Who comes to chide our tardiness? Do we not have the bile to make oppression bitter? Is this late visit but to whet our almost blunted purpose? Let us confess ourselves to heaven, repent what’s past so we may avoid what is to come, for in times as obscene as these virtue itself begs the pardon of vice--bows and begs to do what is right.
This rule, whom we trust as we would fanged serpents, bears its mandate to sweep our path and marshal us to our doom. So be it--’tis sport to have the engineer blasted up with their own bomb. And it shall go, but we will delve one yard below their mines and blow them to the moon. Oh ’tis most sweet when in one line two schemes directly meet; oh that from this time forth our thoughts be bloody or nothing worth--where not even the ocean overpowers the flats with more haste than our rebellion sweeps aside the rule, as if the world begins now, former order be damned. Our state cries so loud to be heard, from heaven to earth, that we must question it all--and where the offence is, let a great axe fall. Oh treble woe fall ten times treble on the cursed head whose wicked deed deprives us of our most fine sense. A desperate disease requires a desperate remedy for relief or there is none at all.

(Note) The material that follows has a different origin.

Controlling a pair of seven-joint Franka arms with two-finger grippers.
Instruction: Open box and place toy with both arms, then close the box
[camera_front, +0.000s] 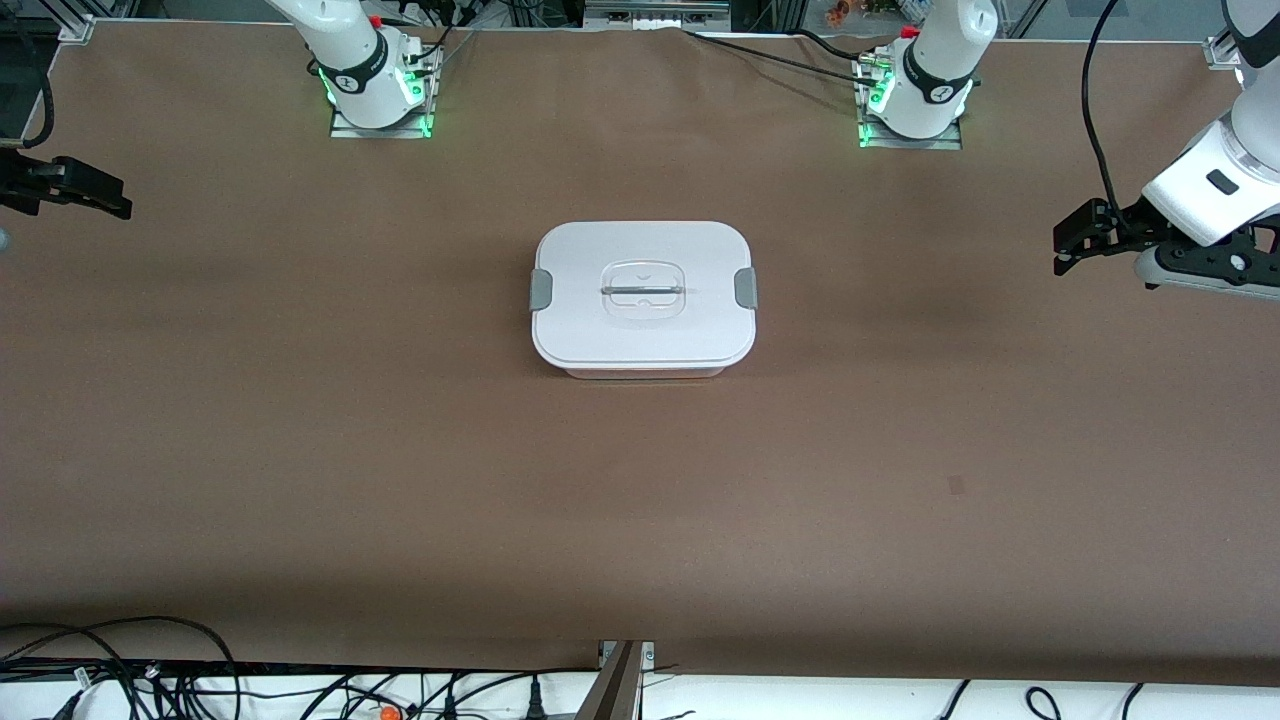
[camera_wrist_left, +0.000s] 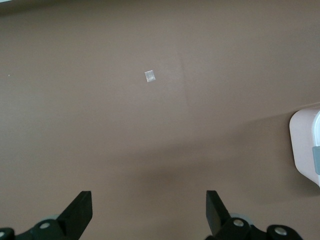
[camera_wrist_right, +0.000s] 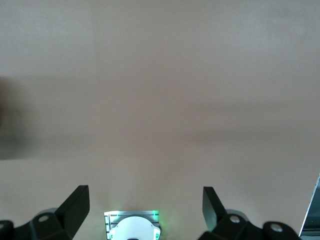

Whose grief bears such an emphasis, whose words of sorrow would cause the wandering stars to stand still like a wonder-struck audience? Humanity. And what a piece of work--how noble in reason, how infinite in ability, in form and movement--how exact and admirable--in action how like an angel, in apprehension, how like a god--the beauty of this world--we will fight for this until our eyelids no longer blink. Our skills shall indeed stand out like the most fiery star in the darkest of nights.
Perhaps heaven has pleased itself with us, that we may be its minister and scourge. Then venom to its work, and let it be told, from here the day will arrive where all shall appear as clear to judgment as day is to the eye.